Nineteen patients (male/female, 17/2; age, 46.3 ± 13 years) were included in the TFIPS group. Because of the spatial relationship between the HV or the IVC and the main branches of the intrahepatic PV being unorthodox, TIPS could not be performed in 16 cases (Figure 1 and Figure 2). Due to complete occlusion of the bilateral jugular vein and/or superior vena cava, TIPS could not be performed in 3 cases (Figure 3). Twenty-one patients (male/female, 18/3; age, 45.7 ± 12 years) were included in the TIPS group. The mean follow-up period was 20 (range: 7-34) mo and 22 (range, 9-35) mo in the TFIPS and TIPS groups, respectively. Baseline characteristics in the two groups were comparable and are shown in Table 1.

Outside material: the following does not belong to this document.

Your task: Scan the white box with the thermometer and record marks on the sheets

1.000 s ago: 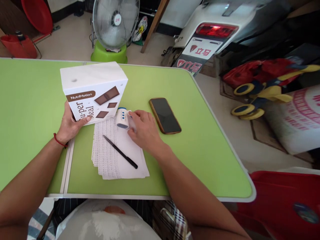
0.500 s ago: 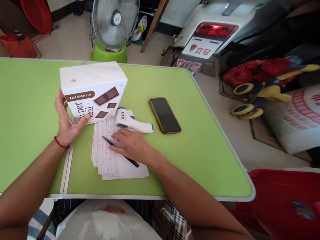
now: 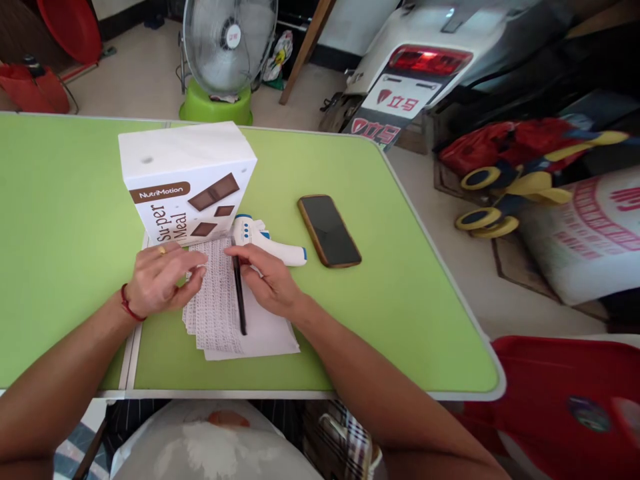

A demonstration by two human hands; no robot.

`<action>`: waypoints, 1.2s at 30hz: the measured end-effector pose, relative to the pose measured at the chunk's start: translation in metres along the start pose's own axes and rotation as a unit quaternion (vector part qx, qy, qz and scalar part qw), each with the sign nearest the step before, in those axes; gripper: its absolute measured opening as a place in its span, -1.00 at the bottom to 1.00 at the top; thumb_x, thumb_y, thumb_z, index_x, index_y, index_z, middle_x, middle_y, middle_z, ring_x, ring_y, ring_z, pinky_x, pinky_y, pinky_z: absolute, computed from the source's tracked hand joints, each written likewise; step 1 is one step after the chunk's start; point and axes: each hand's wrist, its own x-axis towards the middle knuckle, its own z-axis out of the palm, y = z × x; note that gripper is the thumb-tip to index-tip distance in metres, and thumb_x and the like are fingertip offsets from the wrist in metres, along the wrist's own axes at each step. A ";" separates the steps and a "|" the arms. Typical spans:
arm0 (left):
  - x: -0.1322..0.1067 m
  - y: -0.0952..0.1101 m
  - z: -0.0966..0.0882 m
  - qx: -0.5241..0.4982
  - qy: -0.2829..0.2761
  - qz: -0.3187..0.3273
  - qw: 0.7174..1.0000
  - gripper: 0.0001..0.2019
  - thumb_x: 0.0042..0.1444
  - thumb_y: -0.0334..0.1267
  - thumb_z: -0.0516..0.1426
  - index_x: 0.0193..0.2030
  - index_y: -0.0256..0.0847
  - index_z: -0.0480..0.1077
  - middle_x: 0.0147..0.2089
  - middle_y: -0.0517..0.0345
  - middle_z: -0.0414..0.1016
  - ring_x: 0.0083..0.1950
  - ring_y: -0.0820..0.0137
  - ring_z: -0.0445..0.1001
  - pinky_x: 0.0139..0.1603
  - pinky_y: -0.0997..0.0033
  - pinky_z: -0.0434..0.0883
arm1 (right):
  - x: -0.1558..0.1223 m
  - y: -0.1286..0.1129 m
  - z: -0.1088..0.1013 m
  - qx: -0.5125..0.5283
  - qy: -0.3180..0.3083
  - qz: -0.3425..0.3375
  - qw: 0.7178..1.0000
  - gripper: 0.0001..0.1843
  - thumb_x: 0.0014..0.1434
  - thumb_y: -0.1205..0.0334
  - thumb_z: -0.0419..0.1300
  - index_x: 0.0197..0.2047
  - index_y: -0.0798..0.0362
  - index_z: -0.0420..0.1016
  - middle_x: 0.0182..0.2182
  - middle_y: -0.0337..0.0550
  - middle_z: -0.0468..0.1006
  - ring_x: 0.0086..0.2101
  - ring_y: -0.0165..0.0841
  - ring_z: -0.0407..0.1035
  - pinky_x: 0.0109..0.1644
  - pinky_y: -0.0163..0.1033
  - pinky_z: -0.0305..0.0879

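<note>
passage: narrow gap between infrared thermometer (image 3: 263, 240) and smartphone (image 3: 329, 231) | blocking: NutriMotion box (image 3: 187, 180) beyond left hand (image 3: 163, 280), thermometer beyond right hand (image 3: 267, 280)

Green folding worktop (image 3: 400, 320), carrying: one white NutriMotion Super Meal carton (image 3: 187, 180), upright; one white-and-blue infrared thermometer (image 3: 270, 247), lying just beside it; one smartphone (image 3: 329, 231), brown case, dark screen up. Beyond the worktop: one pedestal fan (image 3: 230, 47) on a green stand (image 3: 215, 110); one scooter rear (image 3: 430, 60) with red tail light; one red basin (image 3: 70, 20); one yellow-and-blue wheeled toy (image 3: 510, 193); one printed woven sack (image 3: 580, 247).
</note>
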 end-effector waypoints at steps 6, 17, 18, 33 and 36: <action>-0.010 -0.006 0.004 -0.051 -0.235 -0.082 0.967 -0.82 0.30 -0.24 0.07 -0.14 -0.29 0.43 -0.49 0.20 0.48 -0.55 0.44 0.39 -0.52 0.45 0.26 | 0.000 -0.004 0.003 -0.001 0.040 -0.008 0.999 -0.70 0.25 0.28 0.12 0.05 -0.02 0.27 -0.26 -0.11 0.43 -0.30 -0.31 0.35 -0.21 -0.15 0.39; -0.011 -0.011 0.005 -0.058 -0.367 -0.189 0.909 -0.69 0.19 -0.14 0.21 0.02 -0.24 0.47 -0.46 0.19 0.51 -0.51 0.37 0.42 -0.46 0.42 0.23 | -0.004 -0.001 0.025 0.128 0.066 0.199 0.969 -0.78 0.24 0.18 0.05 -0.15 0.01 0.49 -0.54 -0.29 0.44 -0.52 -0.44 0.31 -0.40 -0.29 0.30; -0.011 -0.011 0.005 -0.059 -0.368 -0.191 0.908 -0.69 0.19 -0.14 0.21 0.02 -0.24 0.47 -0.46 0.19 0.51 -0.51 0.37 0.42 -0.46 0.42 0.23 | -0.004 0.000 0.026 0.120 0.070 0.222 0.965 -0.78 0.19 0.20 0.08 -0.14 0.00 0.48 -0.53 -0.30 0.46 -0.53 -0.44 0.31 -0.41 -0.30 0.31; -0.013 -0.010 0.006 -0.043 -0.374 -0.194 0.906 -0.68 0.18 -0.13 0.21 0.02 -0.22 0.48 -0.46 0.21 0.50 -0.47 0.36 0.45 -0.43 0.41 0.26 | -0.009 0.005 0.035 0.103 0.072 0.190 0.974 -0.92 0.04 0.28 0.20 -0.36 0.01 0.53 -0.50 -0.25 0.58 -0.53 -0.44 0.40 -0.44 -0.32 0.34; -0.013 -0.010 0.006 -0.038 -0.370 -0.188 0.909 -0.68 0.19 -0.12 0.19 0.02 -0.21 0.48 -0.47 0.21 0.50 -0.48 0.36 0.45 -0.44 0.41 0.26 | -0.009 0.005 0.035 0.100 0.068 0.184 0.975 -0.91 0.06 0.28 0.19 -0.37 0.02 0.54 -0.49 -0.25 0.58 -0.53 -0.44 0.39 -0.43 -0.32 0.33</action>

Index | TFIPS, n = 19 | TIPS, n = 21 | t/χ2 | P value |
Gender, male/female | 17/2 | 18/3 | 0.019 | 0.889 |
Age in yr, mean ± SD | 46.3 ± 13 | 45.7 ± 12 | 0.942 | 0.349 |
Duration of follow-up in mo | 20 (7-34) | 22 (9-35) | ||
Etiology as viral/other | 15/4 | 16/5 | 0.213 | 0.725 |
Child-Pugh stage, n | 0.043 | 0.979 | ||
Stage A | 5 | 5 | ||
Stage B | 13 | 15 | ||
Stage C | 1 | 1 | ||
Child-Pugh score | 7.31 ± 1.60 | 6.88 ± 1.90 | 0.77 | 0.446 |
MELD score | 11.62 ± 3.22 | 10.87 ± 2.24 | 0.862 | 0.394 |
Gastrointestinal bleeding, yes/no | 18/1 | 20/1 | 0.005 | 0.942 |
Refractory ascites, yes/no | 1/18 | 1/20 | 0.005 | 0.942 |
Blood ammonia | 33.01 ± 17.89 | 34.33 ± 13.15 | 0.268 | 0.790 |
Previous splenectomy and devascularization, yes/no | 3/16 | 4/17 | 0.049 | 0.826 |
Previous sclerotherapy, yes/no | 17/2 | 19/2 | 0.169 | 0.681 |
The successful creation of a shunt between the HV and the intrahepatic branch of the PV was defined as a technical success[13]. The technical success rate of TFIPS and TIPS was 95% (19/20) and 100% (21/21), respectively. Polytetrafluoroethylene–covered stents were used in most TIPS creations. Seventeen patients in the TFIPS group and seventeen patients in the TIPS group were treated for variceal bleeding with adjunctive variceal embolization. One patient in the TFIPS group failed this procedure due to failure to puncture the PV. Intraperitoneal bleeding was observed following puncture of the PV in one case in the TFIPS group, and a covered stent was success-fully used to stop bleeding. The mean procedure time in the TFIPS group was 110.0 ± 12.11 min and was 74.11 ± 5.12 min in the TIPS group (P < 0.001).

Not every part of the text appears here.